Mecklenburg-Vorpommerns Landesregierung hat empört auf die verlängerte Vollsperrung der Bahnstrecke Hamburg-Berlin reagiert. Verkehrsminister Wolfgang Blank bezeichnete die Ankündigung der Bahn, über den 1. Mai hinaus bauen zu wollen, als "völlig inakzeptabel". Der parteilose Politiker erklärte in Schwerin: "Wir haben kein Verständnis für diese Verzögerung." In MV nutzten zahlreiche Pendler die Bahnverbindungen nach Hamburg.
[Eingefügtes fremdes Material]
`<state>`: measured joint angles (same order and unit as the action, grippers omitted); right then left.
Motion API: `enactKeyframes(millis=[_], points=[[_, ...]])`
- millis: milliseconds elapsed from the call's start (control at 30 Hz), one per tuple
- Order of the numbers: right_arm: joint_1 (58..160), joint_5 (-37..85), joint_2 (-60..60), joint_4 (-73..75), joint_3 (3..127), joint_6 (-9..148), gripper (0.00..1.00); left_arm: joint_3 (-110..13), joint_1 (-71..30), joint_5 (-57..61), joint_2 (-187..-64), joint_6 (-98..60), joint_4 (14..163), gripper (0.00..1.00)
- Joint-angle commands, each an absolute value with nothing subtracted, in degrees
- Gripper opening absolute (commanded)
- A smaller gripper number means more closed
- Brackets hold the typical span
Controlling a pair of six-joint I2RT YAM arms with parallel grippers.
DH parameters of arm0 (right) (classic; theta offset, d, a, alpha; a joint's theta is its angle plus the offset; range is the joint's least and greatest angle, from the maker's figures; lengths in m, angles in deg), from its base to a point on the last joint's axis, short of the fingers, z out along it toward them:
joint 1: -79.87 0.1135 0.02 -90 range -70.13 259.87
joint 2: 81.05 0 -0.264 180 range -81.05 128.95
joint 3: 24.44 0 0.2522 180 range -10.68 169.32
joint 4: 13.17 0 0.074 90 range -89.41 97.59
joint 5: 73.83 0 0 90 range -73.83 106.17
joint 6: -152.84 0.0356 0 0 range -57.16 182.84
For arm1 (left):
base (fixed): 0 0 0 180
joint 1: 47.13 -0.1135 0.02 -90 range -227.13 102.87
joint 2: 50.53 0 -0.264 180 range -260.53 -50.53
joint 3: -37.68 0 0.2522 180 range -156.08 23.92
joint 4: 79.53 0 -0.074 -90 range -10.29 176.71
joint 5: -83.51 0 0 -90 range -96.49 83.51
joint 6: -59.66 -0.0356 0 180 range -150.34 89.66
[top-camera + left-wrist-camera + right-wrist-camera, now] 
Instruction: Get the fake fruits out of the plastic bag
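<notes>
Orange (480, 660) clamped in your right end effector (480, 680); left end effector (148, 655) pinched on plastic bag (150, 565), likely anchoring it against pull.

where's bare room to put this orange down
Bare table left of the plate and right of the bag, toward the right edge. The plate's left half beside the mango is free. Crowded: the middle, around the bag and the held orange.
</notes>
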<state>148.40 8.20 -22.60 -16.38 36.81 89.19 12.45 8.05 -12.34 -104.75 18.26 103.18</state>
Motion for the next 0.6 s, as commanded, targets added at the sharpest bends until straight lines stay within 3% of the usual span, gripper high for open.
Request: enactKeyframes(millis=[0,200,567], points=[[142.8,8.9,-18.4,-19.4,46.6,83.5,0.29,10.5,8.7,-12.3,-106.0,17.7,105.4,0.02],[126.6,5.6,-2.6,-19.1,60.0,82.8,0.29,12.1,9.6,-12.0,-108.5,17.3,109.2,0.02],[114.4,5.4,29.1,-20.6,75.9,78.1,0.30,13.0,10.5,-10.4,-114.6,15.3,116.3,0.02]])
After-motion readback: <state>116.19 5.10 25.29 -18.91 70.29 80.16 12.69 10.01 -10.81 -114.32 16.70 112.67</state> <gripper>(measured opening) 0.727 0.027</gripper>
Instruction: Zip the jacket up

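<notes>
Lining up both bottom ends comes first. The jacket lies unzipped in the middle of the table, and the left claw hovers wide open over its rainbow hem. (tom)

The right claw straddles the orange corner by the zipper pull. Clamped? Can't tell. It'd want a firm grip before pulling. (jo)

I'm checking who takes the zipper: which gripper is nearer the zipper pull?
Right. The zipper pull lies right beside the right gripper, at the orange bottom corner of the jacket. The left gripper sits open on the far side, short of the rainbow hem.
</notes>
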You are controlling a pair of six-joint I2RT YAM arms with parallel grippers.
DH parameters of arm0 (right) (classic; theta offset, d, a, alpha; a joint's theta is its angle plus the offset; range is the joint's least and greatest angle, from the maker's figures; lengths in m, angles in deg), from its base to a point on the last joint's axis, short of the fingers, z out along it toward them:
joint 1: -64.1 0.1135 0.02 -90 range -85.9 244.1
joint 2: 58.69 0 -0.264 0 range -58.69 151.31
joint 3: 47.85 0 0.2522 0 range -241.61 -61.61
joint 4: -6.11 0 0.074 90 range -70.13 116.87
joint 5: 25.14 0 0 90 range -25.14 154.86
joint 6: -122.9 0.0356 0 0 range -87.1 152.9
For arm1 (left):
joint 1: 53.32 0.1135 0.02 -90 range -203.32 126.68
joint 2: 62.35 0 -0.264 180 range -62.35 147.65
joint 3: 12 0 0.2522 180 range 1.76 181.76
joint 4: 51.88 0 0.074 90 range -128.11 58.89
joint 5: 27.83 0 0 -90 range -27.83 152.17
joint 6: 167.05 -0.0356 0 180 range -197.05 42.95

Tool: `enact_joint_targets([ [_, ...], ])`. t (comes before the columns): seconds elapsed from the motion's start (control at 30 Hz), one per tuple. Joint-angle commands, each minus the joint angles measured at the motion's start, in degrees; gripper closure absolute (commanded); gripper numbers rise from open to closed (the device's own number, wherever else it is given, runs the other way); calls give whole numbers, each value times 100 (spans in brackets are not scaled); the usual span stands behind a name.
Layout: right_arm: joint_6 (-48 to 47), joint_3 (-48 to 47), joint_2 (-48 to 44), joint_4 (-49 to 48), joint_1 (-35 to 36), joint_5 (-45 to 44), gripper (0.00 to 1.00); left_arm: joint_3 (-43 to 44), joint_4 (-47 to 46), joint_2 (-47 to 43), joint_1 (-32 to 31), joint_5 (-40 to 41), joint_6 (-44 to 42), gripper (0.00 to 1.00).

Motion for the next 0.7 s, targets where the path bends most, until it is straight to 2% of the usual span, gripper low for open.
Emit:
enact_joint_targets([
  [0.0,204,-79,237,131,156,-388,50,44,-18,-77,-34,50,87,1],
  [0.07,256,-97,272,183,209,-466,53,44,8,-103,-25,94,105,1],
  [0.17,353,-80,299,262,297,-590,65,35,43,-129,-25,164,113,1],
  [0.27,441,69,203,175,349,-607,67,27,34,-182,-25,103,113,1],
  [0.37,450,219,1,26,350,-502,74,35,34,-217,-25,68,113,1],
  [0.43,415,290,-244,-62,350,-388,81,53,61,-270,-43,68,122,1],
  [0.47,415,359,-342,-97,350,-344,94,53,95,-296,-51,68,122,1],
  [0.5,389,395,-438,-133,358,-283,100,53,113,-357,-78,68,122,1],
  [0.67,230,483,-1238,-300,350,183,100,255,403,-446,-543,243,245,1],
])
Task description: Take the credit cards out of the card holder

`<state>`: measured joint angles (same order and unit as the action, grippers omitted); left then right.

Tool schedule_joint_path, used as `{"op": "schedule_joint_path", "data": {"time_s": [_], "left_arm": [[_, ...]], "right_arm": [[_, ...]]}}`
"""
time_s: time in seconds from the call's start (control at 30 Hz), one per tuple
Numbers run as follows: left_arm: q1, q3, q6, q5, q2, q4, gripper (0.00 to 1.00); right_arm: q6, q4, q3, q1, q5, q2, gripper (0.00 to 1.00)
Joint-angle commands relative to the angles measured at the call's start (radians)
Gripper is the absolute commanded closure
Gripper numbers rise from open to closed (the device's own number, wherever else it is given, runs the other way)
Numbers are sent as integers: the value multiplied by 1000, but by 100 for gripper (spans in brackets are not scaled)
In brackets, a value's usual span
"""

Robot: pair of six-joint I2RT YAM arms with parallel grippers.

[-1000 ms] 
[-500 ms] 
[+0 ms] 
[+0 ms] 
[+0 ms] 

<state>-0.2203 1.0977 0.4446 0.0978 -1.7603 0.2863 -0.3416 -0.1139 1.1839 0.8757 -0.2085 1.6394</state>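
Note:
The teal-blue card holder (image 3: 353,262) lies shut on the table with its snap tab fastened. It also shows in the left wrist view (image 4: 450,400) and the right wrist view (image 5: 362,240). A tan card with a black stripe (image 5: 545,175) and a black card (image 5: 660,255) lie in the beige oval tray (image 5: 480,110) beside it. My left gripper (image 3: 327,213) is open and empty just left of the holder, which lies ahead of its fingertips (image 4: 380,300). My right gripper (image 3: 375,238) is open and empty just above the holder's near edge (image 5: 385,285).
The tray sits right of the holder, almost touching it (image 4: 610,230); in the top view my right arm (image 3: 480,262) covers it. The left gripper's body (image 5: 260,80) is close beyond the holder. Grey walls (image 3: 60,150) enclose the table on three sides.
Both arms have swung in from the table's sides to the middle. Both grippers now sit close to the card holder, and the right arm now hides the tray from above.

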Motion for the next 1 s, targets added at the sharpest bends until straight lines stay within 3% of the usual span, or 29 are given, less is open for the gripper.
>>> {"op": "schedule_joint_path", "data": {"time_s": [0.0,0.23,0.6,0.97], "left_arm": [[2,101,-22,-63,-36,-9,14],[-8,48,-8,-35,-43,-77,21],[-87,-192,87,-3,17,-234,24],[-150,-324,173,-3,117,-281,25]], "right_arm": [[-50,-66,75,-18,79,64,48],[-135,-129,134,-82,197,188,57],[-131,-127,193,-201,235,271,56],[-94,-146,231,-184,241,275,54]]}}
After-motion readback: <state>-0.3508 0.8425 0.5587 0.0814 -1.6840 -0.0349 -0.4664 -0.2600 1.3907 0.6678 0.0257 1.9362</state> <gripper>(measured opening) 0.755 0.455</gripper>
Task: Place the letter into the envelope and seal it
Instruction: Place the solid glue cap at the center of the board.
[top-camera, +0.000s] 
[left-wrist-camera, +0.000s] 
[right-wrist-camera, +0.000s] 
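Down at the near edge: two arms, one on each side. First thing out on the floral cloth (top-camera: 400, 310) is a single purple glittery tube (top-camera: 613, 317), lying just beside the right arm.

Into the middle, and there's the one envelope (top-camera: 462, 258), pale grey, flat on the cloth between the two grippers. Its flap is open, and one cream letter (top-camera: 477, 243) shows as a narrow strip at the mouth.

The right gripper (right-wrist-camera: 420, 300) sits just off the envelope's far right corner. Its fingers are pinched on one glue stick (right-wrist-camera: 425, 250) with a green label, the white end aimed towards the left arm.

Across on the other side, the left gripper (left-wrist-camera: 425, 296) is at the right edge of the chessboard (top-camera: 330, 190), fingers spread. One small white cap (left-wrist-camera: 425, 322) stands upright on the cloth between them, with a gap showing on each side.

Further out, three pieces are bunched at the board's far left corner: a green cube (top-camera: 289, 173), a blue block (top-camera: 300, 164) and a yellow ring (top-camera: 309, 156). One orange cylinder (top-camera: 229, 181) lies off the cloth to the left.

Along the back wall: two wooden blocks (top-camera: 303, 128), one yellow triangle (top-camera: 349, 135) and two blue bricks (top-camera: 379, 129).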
Kein Wort zur Landesregierung
Die Landesregierung fühlt sich von der Bahn verschaukelt. Vor ein paar Tagen hätten Ministerpräsidentin Manuela Schwesig (SPD) und er sich mit Bahnchefin Evelyn Palla getroffen, berichtete Blank. "Die Ministerpräsidentin hat ausdrücklich gefragt, ob es bei der Eröffnung bleibt. Da gab es kein Wort von der Bahn zur Verzögerung." Schwesig sagte dazu in ihrem Instagram-Kanal: "Genau das ist das Problem der Deutschen Bahn: Dass die Bürgerinnen und Bürger sich einfach nicht darauf verlassen können."
Die Schweriner Landesregierung erwartet laut Blank, "dass die Bahn jetzt alle Kräfte zusammennimmt, den Bau fertigstellt und schnellstmöglich den Eröffnungstermin benennt". Es sei eine Frage des Respekts und des Vertrauens. Schwesig forderte die Bahn auf, alles dafür zu tun, dass die Bahnstrecke zum 1. Mai wieder geöffnet wird und verbindliche, verlässliche Fahrpläne für die Pendler bestehen.
Bahn: Winter behindert Kabeltiefbau
Die Bahn hatte am Montag bekanntgegeben, dass sich der Abschluss der umfassenden Sanierung der Bahnstrecke zwischen Hamburg und Berlin wegen der Winterwitterung auf unbestimmte Zeit verschiebt. Kernproblem ist demnach der Kabeltiefbau für die Signalanlagen.
Die Bahnstrecke Hamburg-Berlin ist seit Anfang Augst 2025 für die Sanierung gesperrt - zunächst war mit neun Monaten Bauzeit geplant worden. Die 280 Kilometer lange Strecke führt durch fünf Bundesländer und ist eine der wichtigsten Pendlerstrecken in Deutschland mit täglich rund 30.000 Fahrgästen im Fernverkehr und insgesamt 470 Zügen pro Tag. In Mecklenburg-Vorpommern ist auch die Pendler-Strecke Rostock-Schwerin-Hamburg betroffen.